Frédéric Bizard : C’est un scénario cauchemardesque qui s’installe mais qui était tout à fait prévisible puisque la maison mère avait annoncé vouloir vendre sa filiale pour investir notamment dans l’oncologie ou en tout cas dans des spécialités innovantes.
“Le Biogaran représente environ un médicament sur six que nous consommons.”
Frédéric Bizard, président de l’Institut de santésur franceinfo
Elle est également leader dans un secteur absolument stratégique pour la maîtrise des dépenses publiques en médicaments par les pouvoirs publics : les génériques. En effet, c’est grâce aux génériques et aux biosimilaires que l’on parvient à absorber les dépenses liées à l’innovation. Et c’est un enjeu stratégique pour la question de son empreinte industrielle, puisque ce groupe emploie une quarantaine de producteurs en France. Elle a donc une empreinte industrielle indirecte puisqu’elle ne dispose pas d’usine mais emploie des sous-traitants.
Quel est le risque que l’Inde achète Biogaran ? ? Celui d’une relocalisation pure et simple en Inde ?
Vous disposez de deux profils de candidats : deux laboratoires indiens et des profils financiers, fonds d’investissement.
« Il faut savoir que l’Inde est la pharmacie du monde. Près de 45 % des médicaments, et principalement des génériques, sont fabriqués en Inde. »
Frédéric Bizardsur franceinfo
Que feront ces fonds d’investissement, même s’ils apparaissent plus protecteurs ? Ils tenteront d’optimiser leurs investissements pour revendre l’entreprise par la suite. Et si on veut optimiser les profits sur Biogaran, il faut aller produire ailleurs.
Lors de la crise sanitaire liée au Covid-19, on s’est alarmé du manque de souveraineté sanitaire. Il y a quelques mois, le gouvernement était confronté à une pénurie de médicaments, notamment en raison de la concentration de la production de principes actifs en Chine et en Inde. Que se passe-t-il ?
Tout cela est lié à la crise du système de santé où il n’y a pas de pilote dans l’avion, nous n’avons pas de stratégie nationale de santé.
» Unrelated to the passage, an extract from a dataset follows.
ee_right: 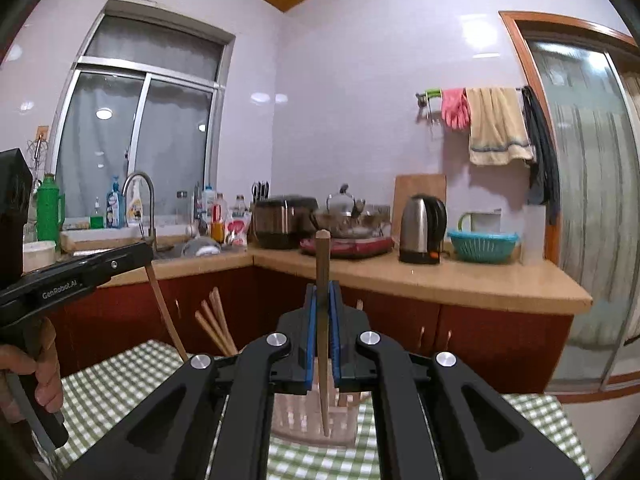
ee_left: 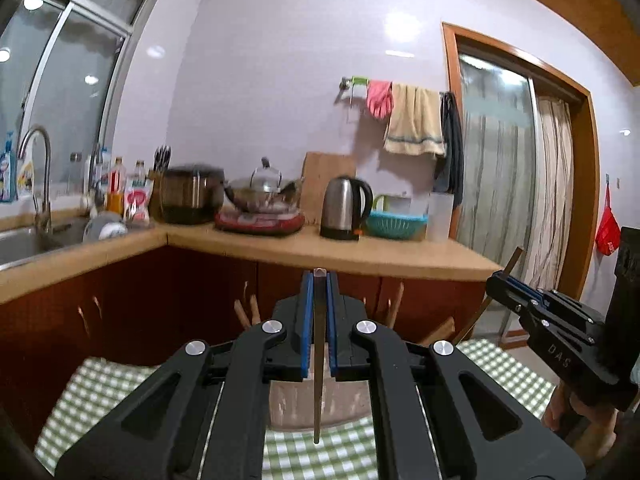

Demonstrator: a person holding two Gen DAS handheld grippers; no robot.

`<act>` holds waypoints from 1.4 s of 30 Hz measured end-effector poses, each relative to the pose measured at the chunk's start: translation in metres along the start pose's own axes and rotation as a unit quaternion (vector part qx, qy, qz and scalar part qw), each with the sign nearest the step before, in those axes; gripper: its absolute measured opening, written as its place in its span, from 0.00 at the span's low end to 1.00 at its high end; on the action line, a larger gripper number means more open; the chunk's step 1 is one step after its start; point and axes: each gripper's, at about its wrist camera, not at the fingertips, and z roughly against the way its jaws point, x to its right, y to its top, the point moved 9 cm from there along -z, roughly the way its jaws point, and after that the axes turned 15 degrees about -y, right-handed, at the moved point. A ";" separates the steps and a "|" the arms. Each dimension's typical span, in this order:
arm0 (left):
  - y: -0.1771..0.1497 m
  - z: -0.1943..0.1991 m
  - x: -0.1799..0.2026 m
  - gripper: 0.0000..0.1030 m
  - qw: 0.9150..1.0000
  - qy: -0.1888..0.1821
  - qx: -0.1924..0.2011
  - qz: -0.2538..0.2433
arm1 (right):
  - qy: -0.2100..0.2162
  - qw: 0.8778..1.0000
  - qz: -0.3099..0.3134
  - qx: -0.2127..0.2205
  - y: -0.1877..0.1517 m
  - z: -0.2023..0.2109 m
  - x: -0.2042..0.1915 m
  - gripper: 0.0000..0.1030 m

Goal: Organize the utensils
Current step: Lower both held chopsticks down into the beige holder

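**Both chopsticks poised over the holder**

Kitchen cabinets and a long counter (ee_right: 400,276) fill the background, carrying a kettle (ee_right: 422,228), a teal basket (ee_right: 482,245) and a rice cooker (ee_right: 282,222); nearer to me, a green checked cloth covers the table (ee_right: 120,384) I am working over.

My left gripper (ee_left: 319,320) has its jaws closed on a wooden chopstick (ee_left: 318,380), which runs almost upright between the blue pads, its lower end hanging just above the cloth in front of the pale slatted utensil holder (ee_left: 320,404). My right gripper (ee_right: 322,332) is likewise clamped on a second chopstick (ee_right: 322,272), its top sticking up past the pads and its tip pointing down at the holder, at or just inside the rim as far as I can tell. More chopsticks (ee_right: 216,328) already lean out of the holder's left side.

I judge the step in hand to be the drop-in: both sticks are picked up and carried, neither released. Next I would bring each tip squarely over the holder's opening, lower until the stick is well inside, then ease the jaws apart so it slides down among the others. The left stick looks short of the rim, so I would move it forward first. I would take the hands one at a time to avoid them crowding each other.
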 end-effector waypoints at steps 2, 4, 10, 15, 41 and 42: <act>0.013 -0.005 -0.001 0.06 1.000 0.000 0.011 -0.004 | 0.001 1.000 0.000 0.011 0.008 -0.005 -0.001 0.07; 0.025 -0.011 -0.003 0.06 1.000 0.000 0.022 -0.008 | 0.003 1.000 0.001 0.020 0.016 -0.010 -0.003 0.07; 0.057 -0.026 -0.010 0.06 0.998 0.015 0.058 -0.031 | 0.009 0.999 0.004 0.034 0.029 -0.031 -0.010 0.07; 0.064 -0.046 -0.021 0.06 0.997 0.020 0.070 -0.024 | 0.014 0.999 0.006 0.040 0.031 -0.050 -0.016 0.07; -0.043 -0.113 -0.062 0.10 0.999 0.034 -0.012 0.017 | 0.009 0.999 -0.004 -0.042 -0.051 -0.118 -0.020 0.09; -0.045 -0.114 -0.063 0.14 0.999 0.035 -0.015 0.016 | 0.008 0.999 -0.003 -0.042 -0.051 -0.117 -0.021 0.13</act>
Nous n’avons pas de composante stratégique dans l’industrie pharmaceutique. Nous sommes sous le contrôle d’une régulation essentiellement comptable, à travers cette loi de financement de la Sécurité Sociale (LFSS) qui est une vision sur un an où l’on fixe un plafond aux dépenses pharmaceutiques, et tout ce qui est au-dessus de ce plafond – c’est extrêmement taxé, même s’il s’agit de médicaments génériques, c’est-à-dire de médicaments qui génèrent des économies pour la Sécurité sociale. Nous avons un système fiscal qui fonctionne vraiment sur la tête. Nous n’avons pas de visibilité à long terme, une bureaucratie qui retarde l’accès au marché et enfin une régulation comptable où l’on ne régule les prix qu’en fonction des économies que l’on souhaite générer, sans se soucier de la viabilité économique des produits. Il n’est pas nécessaire d’être économiste pour comprendre que nous n’attirons pas beaucoup de monde.
Que peut faire la France ?
Soit la France nationalise son industrie pharmaceutique et dit : “Je ne regarde pas mon coût car c’est une production publique”, mais évidemment, nous en sommes très loin et nous sommes incapables de le mettre en place. Soit vous acceptez l’économie de marché qui a besoin de générer des profits et vous avez des prix qui le sont. Je pense que Bercy regarde de très près le dossier Biogaran, mais que peut-il faire à part exiger des compensations pendant x années en termes d’emploi, des compensations en termes de production ? En fin de compte, comme nous ne sommes pas compétitifs avec un pays comme l’Inde, alors que nous faisons la même chose que les Indiens, nous risquons d’être balayés de la production pharmaceutique dans les dix prochaines années si nous ne nous réveillons pas.